_TASK TO CARRY OUT:_
Copying exactly, give the lines in the material below from the one with "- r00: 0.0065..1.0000" to the one with "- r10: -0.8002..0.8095", ends included, and nothing besides.

_SUPPLIED INFORMATION:_
┏━━
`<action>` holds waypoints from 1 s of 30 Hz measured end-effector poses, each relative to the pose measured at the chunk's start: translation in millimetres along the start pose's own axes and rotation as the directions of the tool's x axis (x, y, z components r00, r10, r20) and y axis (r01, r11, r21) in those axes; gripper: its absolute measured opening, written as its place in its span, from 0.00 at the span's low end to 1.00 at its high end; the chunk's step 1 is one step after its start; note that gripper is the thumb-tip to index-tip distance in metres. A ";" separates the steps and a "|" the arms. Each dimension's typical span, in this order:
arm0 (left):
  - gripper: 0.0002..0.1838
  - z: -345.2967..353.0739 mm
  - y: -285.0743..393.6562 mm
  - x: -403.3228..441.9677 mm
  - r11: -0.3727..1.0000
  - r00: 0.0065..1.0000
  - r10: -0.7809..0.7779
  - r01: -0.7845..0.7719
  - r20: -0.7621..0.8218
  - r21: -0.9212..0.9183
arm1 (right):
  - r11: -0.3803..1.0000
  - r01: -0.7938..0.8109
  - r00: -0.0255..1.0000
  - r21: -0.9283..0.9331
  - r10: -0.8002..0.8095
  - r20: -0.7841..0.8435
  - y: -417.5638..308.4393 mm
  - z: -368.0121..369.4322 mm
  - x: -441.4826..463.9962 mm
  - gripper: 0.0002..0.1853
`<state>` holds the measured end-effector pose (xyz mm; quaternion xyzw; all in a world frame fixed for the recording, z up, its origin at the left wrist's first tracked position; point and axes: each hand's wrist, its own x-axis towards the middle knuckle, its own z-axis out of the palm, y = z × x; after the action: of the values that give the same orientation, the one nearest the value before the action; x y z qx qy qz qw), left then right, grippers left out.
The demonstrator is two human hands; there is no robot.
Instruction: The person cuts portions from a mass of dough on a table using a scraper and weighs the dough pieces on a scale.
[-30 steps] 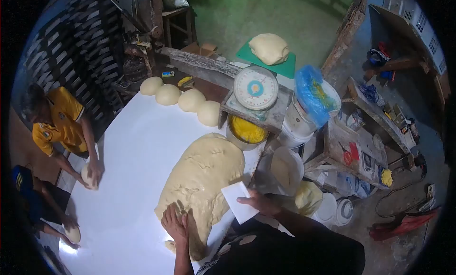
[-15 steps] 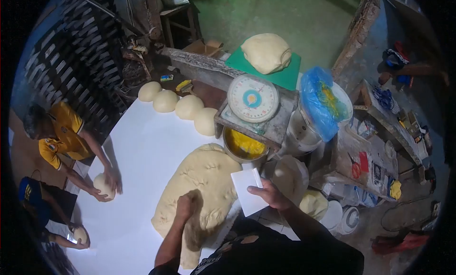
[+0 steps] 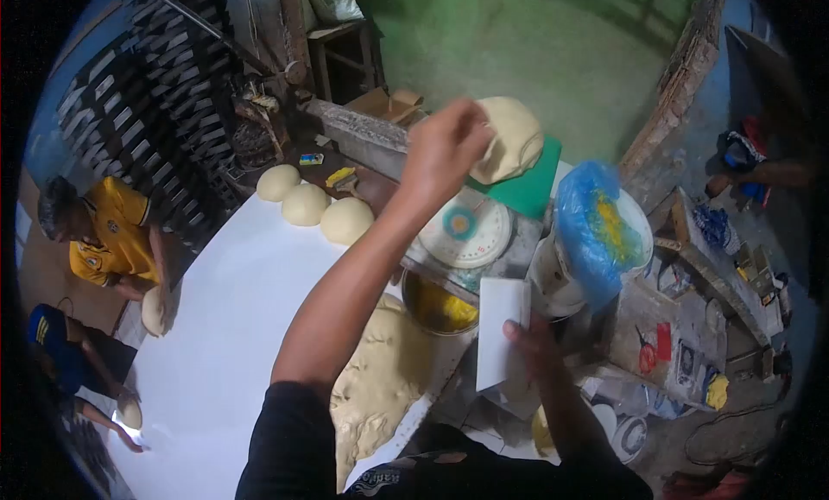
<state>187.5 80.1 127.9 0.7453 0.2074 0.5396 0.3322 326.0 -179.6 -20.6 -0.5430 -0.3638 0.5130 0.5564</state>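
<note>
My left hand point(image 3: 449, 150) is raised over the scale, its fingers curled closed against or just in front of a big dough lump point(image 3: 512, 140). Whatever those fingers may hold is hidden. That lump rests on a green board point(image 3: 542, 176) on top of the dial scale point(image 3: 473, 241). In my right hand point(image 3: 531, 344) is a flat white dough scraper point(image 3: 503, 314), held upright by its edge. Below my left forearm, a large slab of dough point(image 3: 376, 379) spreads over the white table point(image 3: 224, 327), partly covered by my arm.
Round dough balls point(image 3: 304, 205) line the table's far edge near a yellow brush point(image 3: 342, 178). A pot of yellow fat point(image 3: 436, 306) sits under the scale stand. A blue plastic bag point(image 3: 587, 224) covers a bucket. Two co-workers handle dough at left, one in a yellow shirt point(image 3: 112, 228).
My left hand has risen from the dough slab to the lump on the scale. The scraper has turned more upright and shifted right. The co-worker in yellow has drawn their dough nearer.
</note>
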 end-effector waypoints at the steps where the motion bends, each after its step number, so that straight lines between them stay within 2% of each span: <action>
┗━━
_ANSWER TO THIS TASK:_
  - r00: 0.0065..1.0000
  - r10: -0.7809..0.7779
  - r01: -0.7845..0.7719
  - r20: -0.7621..0.8218
  - r21: -0.9212..0.9183
arm1 (right):
  - r11: -0.3803..1.0000
  - r01: -0.7938..0.8109
  - r00: -0.0255..1.0000
  - r21: -0.9283..0.9331
  - r10: -0.8002..0.8095

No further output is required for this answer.